**BRIEF**
From the line that contains "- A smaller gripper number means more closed" to the final line of the entries, return every line exactly and leave out all others.

(Collection entries)
--------------------------------
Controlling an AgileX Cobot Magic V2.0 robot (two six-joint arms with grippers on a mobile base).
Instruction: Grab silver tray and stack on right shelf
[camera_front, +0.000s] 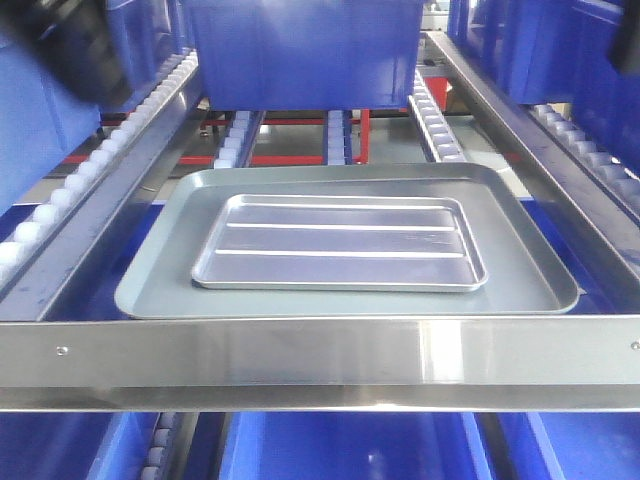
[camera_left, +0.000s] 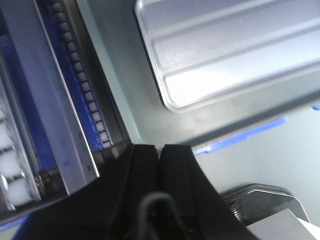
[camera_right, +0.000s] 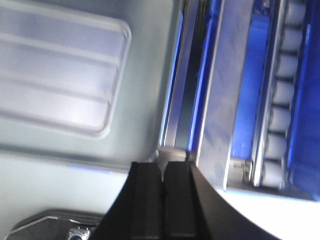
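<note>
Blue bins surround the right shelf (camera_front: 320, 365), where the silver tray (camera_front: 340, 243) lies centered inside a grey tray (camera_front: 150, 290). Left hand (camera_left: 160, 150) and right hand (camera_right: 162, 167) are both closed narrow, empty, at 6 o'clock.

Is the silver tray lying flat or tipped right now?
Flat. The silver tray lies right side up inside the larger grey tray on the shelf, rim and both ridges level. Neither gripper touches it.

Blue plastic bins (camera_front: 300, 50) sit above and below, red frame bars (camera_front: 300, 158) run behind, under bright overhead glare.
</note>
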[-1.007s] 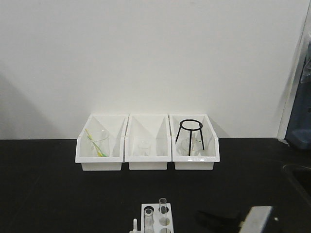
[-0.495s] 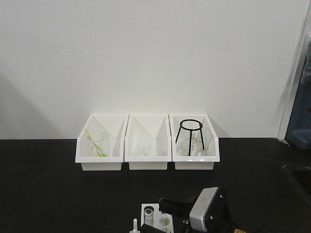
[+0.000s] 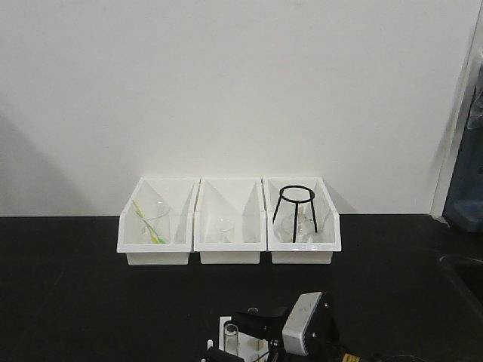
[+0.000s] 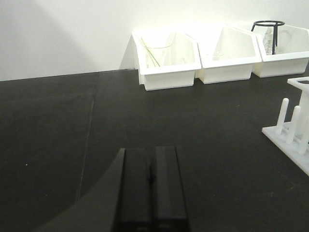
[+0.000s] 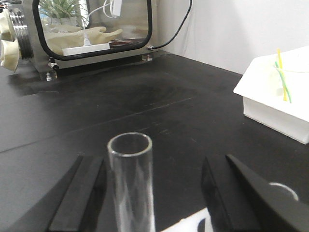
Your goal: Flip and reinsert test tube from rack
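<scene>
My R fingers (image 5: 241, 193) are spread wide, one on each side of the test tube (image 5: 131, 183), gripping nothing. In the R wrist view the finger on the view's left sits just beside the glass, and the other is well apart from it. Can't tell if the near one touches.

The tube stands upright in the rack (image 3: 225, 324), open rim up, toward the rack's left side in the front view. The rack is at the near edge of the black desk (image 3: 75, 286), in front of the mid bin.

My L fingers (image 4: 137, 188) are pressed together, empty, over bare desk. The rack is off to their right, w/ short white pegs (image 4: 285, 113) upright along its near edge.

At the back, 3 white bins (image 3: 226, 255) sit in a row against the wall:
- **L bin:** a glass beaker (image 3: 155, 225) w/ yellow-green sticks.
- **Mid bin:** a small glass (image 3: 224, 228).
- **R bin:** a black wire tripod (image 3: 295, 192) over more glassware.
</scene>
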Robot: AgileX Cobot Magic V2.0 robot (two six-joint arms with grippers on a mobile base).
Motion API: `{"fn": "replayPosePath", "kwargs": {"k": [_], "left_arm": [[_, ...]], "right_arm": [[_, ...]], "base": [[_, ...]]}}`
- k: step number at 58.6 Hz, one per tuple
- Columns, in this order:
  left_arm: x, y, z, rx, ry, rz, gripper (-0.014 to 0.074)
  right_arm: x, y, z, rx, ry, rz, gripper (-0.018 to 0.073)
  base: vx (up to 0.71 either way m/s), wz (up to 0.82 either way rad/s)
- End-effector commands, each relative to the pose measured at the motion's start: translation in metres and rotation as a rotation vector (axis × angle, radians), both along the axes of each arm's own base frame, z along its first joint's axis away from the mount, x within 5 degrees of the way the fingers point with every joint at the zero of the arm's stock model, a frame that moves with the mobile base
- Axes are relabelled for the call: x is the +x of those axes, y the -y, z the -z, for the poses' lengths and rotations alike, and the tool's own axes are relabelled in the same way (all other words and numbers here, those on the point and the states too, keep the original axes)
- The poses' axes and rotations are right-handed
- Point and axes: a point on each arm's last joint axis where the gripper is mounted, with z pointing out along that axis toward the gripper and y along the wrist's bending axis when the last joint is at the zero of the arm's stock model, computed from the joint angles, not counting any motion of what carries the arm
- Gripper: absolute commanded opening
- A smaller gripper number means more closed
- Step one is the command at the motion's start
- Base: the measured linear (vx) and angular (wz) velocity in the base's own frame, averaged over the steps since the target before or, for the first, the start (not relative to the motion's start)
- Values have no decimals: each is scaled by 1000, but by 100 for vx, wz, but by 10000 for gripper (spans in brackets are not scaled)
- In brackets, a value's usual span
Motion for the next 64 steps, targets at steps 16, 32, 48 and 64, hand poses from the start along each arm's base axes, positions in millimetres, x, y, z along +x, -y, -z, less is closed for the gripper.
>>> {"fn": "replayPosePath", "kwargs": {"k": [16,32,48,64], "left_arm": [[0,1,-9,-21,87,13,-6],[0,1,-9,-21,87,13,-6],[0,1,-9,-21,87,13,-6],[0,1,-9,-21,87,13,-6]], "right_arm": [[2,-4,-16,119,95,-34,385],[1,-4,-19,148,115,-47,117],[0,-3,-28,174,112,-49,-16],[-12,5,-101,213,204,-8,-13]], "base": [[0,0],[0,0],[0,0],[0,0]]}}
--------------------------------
**EXERCISE ANSWER**
- A smaller gripper number means more closed
- Step one is the command at the motion's start
- Base: the measured linear (vx) and angular (wz) velocity in the base's own frame, averaged over the steps since the target before or, for the first, the start (not relative to the motion's start)
- Values have no decimals: each is scaled by 1000, but by 100 for vx, wz, but by 10000 for gripper (spans in brackets are not scaled)
- In brackets, a value's usual span
Motion for the next 64 steps, targets at steps 16, 32, 48 and 64, hand poses from the start along each arm's base axes, positions in millimetres, x, y, z along +x, -y, -z, less is closed for the gripper.
>>> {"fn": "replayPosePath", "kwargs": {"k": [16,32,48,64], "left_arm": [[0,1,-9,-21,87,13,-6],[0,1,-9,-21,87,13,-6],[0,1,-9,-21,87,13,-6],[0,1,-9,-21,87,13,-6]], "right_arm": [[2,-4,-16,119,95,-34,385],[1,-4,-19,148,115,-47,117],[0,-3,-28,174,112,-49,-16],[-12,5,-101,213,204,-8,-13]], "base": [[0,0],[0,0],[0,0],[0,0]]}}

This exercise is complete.